3) Arkadaşlarıma çok önem veririm elimden gelen ne varsa yaparım onlar için

4)Kahveye olduğu kadar kupalarada çok önem veririm koleksiyon yaparım

5)Canım neye sıkılırsa sıkılsın karşımda ki insana belli etmem gülerim

6) Çok hasas bir yapıya sahibim alınganımdır bu huyumu hiç sevmem

7) Kitaplarımı kimse ile paylaşmam paylaşm dahi en güvendiğim insanlara veririm :) alana kadar da peşini bırakmam sapık mıyım yoksa:))

12 Aralık 2011 Pazartesi

ESKİ İŞ YERİNDE İLK GÜN..

Dün gelen haber üzerine sabah erkenden uyandım bir güzel hazırlandım duamı edip,babişimi öpüp evden çıktım..Çalışma saatlerimiz eskiden sabah 08:30 akşam 18:30 idi ancak yoğun trafik nedeni ile yarım saat değişkliğe uğramışyani sabah 08:00 akşam da 18:00 olmuş bende eski saate alışkın olduğum için bir on dakika rötarlı gittim ama şirkete girer girmez aman efenim ne karşılama sanki Başbakan gelmiş:) o derece illallah ettirmiş işten çıkarılan vatandaş arkadaşlarımı:)
 
Neyse efenim arkadaşlarımla öpüşüp koklaşma faslı bittikten sonra masama kuruldum amaaan ne göreyim masam rezalet halde pis tozlu nasıl çalışmış öyle tozlu masada hayret vallahi masanın alt rafına tıkıştırmadık eşya bırakmamış bi süre onları temizlemekle uğraştım sonra bilgisayarımda ben çıkmadan önce tuttuğum dosyalar vardı şirket için önemli olan gayet düzenli bir şekilde bıraktığım dosyalarımı Allah'a emante buldum aynı dosyayı  bir ton farklı yere kaydetmıs sevgili arkadaşımız neden mi?Çünkü excel,word gibi temel programları kullanmayı meğersem bilmiyormuş bu hanım kızımız bunu duyunca şok geçirdim tabii ben:)Neyse gereksiz dosyaları da temizledikten sonra beni gördüğüne en çok sevinen kişilerden biri olan patronumuzun kızı olan Esen Hanım başladı kızdan şikayet etmeye vay arkadaş neymiş böyle  anlamadım gitti!:) Sonra bana neyse ki geldin seninle çok işimiz var dedi benim beynimde alarm çanları çalmaya başladı:) sunum yapmaya giderken yanında götürdüğü bavulunu açtı düzenledi şimdi bunlara numara verip o şekilde liste yap ki müşterinin yanında kalite kodlarını yazmaya uğraşmayalım dedi akıllıca neden mi?Çünkü kalite kodu dediğimiz olay kumaşın adı ve soyadı diye tabir edebiliriz ama bunu müşterinin yanında yazmak çok zor oluyor özellikle sayfalar dolasu seçince bir müşteri dahada zor oluyor o nedenle bulduğu çözüm gayet mantıklı geldi bana ve giriştim işe neyse ki yüzümü kara çıkarmadım da işden çıkmadan önce onu bitirmiş oldum yarına sadece teferruat kısmı kaldı.Tabii onun yanında bir çok iş çıkmadı mı heralde çıktı arayan müşteriler,showrooma gelen müşteriler(ki benim yerim showroom olduğu için onlar ile de ben ilgilenmek zorundayım) sonra sözleşmeler falan filan yani anlıycağınız bugün akşam nasıl oldu hiç anlamadım sadece iki kupa kahve içmeye fırsatım oldu okadar..

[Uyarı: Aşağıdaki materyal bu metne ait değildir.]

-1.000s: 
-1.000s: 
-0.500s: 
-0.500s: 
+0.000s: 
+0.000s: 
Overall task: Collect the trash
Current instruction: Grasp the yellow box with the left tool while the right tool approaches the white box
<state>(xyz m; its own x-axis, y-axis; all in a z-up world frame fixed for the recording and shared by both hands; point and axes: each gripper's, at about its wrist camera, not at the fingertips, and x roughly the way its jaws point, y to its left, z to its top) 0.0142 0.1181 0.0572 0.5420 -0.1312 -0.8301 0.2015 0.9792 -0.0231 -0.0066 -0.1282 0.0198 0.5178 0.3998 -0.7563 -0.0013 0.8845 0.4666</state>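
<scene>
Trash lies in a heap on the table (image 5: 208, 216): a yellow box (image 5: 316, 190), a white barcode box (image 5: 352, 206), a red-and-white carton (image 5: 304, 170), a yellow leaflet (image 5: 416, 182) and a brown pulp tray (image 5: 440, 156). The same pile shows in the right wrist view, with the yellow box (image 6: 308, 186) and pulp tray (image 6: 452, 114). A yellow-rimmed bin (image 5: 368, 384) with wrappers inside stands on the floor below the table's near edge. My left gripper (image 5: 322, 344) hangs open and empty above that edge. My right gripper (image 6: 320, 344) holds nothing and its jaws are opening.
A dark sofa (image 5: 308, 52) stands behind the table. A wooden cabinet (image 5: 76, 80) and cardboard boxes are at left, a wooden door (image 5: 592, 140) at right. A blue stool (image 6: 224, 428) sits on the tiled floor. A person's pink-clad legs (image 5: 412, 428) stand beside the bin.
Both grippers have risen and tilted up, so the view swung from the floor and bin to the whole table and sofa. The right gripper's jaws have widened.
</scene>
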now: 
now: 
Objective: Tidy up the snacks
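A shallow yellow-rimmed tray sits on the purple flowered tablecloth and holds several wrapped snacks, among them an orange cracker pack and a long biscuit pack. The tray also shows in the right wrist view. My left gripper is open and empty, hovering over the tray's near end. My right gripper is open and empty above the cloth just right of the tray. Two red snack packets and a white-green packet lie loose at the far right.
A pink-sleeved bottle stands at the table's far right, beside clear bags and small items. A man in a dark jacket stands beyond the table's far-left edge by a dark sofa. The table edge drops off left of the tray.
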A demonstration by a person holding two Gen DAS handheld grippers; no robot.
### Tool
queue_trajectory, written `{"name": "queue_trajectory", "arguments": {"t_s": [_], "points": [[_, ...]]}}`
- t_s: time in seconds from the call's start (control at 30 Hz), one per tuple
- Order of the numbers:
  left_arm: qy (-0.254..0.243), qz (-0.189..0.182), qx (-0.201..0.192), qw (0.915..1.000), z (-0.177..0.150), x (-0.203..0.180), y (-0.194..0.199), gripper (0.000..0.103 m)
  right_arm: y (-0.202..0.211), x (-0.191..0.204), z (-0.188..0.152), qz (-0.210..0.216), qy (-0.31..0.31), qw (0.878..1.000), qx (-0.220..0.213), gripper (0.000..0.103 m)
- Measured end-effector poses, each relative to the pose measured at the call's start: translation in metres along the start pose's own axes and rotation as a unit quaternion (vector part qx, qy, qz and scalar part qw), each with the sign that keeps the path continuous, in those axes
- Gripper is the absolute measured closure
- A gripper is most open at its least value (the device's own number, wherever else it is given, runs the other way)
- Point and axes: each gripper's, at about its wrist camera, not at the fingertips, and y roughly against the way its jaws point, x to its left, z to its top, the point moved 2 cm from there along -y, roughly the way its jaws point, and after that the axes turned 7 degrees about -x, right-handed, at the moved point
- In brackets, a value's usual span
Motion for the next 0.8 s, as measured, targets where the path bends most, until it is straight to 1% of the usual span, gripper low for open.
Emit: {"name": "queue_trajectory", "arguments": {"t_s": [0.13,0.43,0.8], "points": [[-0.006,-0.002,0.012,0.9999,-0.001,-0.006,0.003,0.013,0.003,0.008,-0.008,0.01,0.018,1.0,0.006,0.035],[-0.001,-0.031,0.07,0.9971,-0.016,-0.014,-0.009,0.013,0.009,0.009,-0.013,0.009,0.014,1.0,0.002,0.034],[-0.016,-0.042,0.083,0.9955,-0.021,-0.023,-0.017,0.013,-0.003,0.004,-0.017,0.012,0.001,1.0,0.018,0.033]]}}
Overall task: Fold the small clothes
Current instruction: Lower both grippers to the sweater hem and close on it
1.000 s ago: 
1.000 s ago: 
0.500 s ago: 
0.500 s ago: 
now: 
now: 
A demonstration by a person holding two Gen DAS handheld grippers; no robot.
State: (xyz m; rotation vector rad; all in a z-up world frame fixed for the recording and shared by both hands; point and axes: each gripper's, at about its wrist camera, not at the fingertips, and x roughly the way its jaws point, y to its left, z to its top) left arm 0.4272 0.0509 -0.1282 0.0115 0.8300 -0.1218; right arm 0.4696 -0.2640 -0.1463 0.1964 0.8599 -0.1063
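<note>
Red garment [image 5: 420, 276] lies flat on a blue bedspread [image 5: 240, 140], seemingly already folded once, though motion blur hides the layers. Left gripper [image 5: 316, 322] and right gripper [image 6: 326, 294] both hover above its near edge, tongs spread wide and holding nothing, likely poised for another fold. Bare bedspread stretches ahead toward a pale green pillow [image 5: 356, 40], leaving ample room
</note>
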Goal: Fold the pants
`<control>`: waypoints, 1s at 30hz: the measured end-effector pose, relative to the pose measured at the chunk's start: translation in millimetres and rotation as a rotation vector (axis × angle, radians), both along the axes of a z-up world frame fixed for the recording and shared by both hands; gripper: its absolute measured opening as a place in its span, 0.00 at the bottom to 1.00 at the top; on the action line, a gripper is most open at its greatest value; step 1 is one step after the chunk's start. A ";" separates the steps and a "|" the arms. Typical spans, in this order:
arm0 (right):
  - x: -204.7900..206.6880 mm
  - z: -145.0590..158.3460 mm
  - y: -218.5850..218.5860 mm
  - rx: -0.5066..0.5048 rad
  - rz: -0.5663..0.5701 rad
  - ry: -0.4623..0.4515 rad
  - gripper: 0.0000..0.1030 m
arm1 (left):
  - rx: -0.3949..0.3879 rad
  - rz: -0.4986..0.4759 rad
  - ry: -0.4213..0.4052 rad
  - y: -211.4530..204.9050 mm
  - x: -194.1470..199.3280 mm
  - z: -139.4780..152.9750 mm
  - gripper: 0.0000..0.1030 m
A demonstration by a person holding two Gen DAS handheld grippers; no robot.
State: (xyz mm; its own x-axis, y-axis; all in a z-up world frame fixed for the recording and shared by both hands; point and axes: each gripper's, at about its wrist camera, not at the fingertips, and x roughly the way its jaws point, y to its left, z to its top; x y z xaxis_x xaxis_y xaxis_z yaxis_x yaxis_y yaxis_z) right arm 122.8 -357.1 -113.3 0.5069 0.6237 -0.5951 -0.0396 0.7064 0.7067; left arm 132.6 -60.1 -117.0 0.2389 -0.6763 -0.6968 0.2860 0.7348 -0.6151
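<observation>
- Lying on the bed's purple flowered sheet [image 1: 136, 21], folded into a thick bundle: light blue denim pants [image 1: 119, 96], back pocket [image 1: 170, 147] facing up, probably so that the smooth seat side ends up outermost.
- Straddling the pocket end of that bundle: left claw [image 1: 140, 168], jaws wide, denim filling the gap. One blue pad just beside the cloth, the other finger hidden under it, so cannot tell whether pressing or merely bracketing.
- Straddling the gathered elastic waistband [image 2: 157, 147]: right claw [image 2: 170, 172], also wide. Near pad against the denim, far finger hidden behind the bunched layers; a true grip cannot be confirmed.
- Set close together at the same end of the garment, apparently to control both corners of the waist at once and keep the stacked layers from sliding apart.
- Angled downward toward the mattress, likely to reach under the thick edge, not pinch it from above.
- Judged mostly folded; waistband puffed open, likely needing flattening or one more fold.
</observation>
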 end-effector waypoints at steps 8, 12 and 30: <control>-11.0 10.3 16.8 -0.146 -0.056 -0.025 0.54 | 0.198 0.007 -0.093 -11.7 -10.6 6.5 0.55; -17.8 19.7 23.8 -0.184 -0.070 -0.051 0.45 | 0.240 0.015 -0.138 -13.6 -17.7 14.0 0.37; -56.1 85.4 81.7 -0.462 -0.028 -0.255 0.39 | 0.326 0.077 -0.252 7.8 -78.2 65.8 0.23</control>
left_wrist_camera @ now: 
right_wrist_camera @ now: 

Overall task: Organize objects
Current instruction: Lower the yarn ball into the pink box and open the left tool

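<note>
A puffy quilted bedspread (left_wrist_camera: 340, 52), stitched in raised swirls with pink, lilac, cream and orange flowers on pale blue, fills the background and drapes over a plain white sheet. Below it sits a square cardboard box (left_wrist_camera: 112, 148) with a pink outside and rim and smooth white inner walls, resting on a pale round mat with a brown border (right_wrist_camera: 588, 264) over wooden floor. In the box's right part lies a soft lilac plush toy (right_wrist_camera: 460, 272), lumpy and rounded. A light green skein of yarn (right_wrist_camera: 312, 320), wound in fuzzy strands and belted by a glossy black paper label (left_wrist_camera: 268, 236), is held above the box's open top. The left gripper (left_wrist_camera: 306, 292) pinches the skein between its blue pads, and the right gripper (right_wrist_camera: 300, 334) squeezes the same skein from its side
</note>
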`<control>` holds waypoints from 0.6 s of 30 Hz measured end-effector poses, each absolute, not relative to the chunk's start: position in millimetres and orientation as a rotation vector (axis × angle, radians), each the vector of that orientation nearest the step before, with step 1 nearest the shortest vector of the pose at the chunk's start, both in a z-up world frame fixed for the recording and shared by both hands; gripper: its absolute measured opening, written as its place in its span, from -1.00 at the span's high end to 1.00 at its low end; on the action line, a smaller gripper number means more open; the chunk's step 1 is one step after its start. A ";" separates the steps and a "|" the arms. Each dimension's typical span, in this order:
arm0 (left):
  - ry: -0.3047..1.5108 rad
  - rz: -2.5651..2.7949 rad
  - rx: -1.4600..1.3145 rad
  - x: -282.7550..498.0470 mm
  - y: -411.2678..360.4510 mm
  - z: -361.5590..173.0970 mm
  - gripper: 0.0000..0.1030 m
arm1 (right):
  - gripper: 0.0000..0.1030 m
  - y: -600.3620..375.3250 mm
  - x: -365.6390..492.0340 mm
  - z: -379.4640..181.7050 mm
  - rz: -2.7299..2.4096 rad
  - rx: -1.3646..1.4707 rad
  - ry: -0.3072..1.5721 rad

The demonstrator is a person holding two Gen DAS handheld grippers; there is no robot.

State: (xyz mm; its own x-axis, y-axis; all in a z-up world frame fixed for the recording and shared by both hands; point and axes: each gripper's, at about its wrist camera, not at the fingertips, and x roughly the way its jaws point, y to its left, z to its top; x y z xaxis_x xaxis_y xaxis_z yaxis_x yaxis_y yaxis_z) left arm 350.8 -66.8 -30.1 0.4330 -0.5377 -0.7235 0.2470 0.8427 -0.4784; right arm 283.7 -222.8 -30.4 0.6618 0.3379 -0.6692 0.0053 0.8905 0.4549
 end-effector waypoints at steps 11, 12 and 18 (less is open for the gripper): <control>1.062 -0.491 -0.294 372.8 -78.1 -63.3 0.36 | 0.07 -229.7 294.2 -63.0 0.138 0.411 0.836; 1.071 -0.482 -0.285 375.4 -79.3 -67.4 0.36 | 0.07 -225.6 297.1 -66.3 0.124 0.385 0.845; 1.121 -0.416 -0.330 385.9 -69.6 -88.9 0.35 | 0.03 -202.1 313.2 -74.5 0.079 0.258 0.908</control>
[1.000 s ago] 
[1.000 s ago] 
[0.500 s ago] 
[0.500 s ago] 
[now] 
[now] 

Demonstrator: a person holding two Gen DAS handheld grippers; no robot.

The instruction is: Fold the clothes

Şuan nasıl mı hıssediyorum?Öncelikle çok yorgunum ama mutluyum arkadaşlarıma kavuştum sevdiğim ortamdayım anlıyacağınız evime geri döndüm diyebilirim:)umarım herşey böyle devam eder. (ki sanmıyorum şubat ayında fuar var ve çıldırmama az kaldı çünkü fuar hazırlığında gözümüzü bile açamıyoruz tekstilde çalışanlar bilir:) )

Yeni maceralarda görüşmek üzere canlarımm:))

11 Aralık 2011 Pazar

TİLKİ SEDA :)

Bilirsiniz bir atasözümüz vardır ''TİLKİ'NİN DÖNÜP DOLAŞACAĞI YER KÜRKÇÜ DÜKKANIDIR.''evet bu atasözü tam benlik neden mı?Anlatayım.İş yaşantım pek sabit değildi bu bir sene boyunca hem çok sevdiğim,kendimi evim de gibi hissettiğim,aynı zamanda kimi zaman çıldırdığım, üçbuçuk senemi verdiğim, deyim yerinde ise orada büyüdüğüm, tekstil sektörüne ait ne varsa orada öğrendiğim firmamdan üniversite de okuduğum bölümüm ile ilgili bir iş yapmak istediğimden ayrıldım.(Buarada ne okudun derseniz  Dış Ticaret mezunuyum ben)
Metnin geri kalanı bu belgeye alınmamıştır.